**THE DATA**:
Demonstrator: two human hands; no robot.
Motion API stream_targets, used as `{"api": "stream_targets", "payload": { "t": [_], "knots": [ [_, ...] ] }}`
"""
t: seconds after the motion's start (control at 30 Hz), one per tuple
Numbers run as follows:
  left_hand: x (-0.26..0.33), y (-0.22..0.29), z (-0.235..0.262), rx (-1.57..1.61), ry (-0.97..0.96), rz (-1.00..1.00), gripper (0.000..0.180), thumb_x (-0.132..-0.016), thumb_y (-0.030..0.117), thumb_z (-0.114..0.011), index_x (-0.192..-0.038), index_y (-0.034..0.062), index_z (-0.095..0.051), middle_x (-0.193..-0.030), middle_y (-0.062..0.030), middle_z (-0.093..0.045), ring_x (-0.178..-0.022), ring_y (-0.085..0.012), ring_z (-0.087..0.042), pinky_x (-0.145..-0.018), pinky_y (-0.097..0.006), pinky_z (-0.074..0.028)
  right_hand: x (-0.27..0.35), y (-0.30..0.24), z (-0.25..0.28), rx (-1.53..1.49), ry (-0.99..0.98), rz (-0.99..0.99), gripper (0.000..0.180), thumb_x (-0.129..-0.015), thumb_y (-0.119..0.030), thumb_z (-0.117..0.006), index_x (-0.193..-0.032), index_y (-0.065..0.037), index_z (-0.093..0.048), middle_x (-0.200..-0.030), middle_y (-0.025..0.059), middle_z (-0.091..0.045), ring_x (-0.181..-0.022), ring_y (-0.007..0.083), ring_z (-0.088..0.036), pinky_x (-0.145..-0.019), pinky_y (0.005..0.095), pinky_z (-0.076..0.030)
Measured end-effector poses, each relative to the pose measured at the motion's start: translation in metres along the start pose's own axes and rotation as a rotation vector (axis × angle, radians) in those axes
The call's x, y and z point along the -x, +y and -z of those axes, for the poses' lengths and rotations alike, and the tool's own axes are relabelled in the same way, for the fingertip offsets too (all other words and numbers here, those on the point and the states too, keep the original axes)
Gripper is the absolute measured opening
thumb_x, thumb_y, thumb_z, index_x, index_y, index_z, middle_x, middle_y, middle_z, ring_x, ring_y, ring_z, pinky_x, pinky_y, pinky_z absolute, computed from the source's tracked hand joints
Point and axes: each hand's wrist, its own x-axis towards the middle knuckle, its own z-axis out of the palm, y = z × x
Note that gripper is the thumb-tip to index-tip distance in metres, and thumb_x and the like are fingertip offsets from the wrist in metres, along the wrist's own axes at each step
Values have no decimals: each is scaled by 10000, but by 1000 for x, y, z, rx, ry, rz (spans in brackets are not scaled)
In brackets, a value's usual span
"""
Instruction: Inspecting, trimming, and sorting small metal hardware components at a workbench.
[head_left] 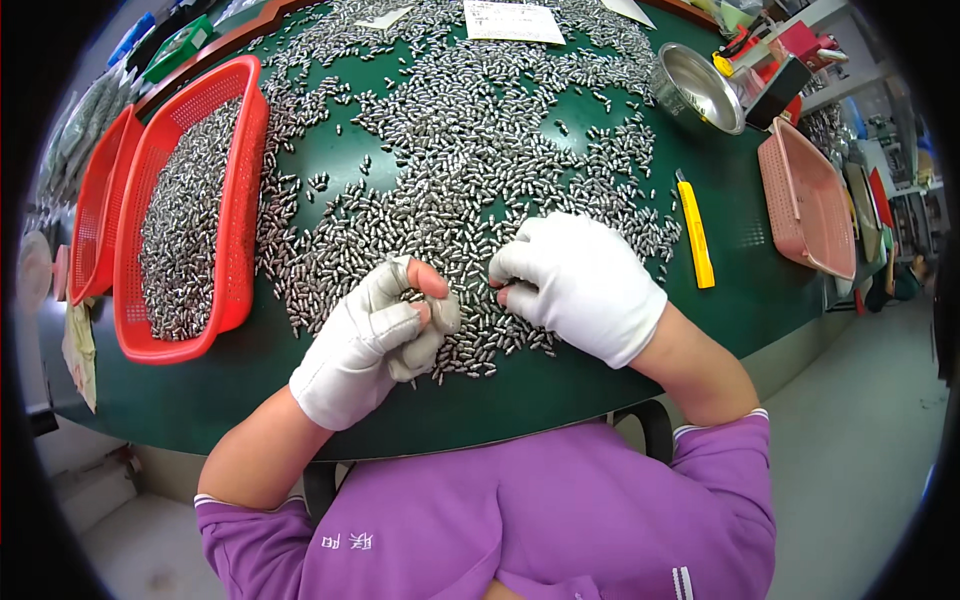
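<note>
Small metal pieces (430,205) lie on the green counter (735,260) beneath, between and ahead of both hands, long axes pointing in mixed directions. The right hand (585,285) reaches farther into the spread, fingers bent and gathered; the left hand (375,335) curls narrow near the counter's edge. Whether either grips a piece cannot be told.

The person's left glove (375,345) is white, greyed toward its fingertips (447,313); the right glove (585,285) is plain white. The small metal parts (440,150) are silver-grey, the tabletop (740,310) dark green. 2 baskets (243,200) are red, 1 basket (785,210) pink, the knife (698,240) yellow. The purple shirt (570,500) has white-striped cuffs (684,431).
</note>
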Motion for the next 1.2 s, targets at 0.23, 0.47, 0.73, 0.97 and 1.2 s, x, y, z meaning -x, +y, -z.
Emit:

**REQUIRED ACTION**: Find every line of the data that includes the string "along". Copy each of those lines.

**EXPECTED ANSWER**:
Measured end-effector poses, each relative to the pose measured at the motion's start: translation in metres along the start pose's own axes and rotation as a rotation vector (axis × angle, radians) in those axes
The call's x, y and z point along the -x, +y and -z of those axes, for the poses' lengths and rotations alike, and the tool's own axes are relabelled in the same way, for the fingertip offsets too (all other words and numbers here, those on the point and the states too, keep the original axes)
Note that gripper is the thumb-tip to index-tip distance in metres, and thumb_x and the like are fingertip offsets from the wrist in metres, along the wrist's own axes at each step

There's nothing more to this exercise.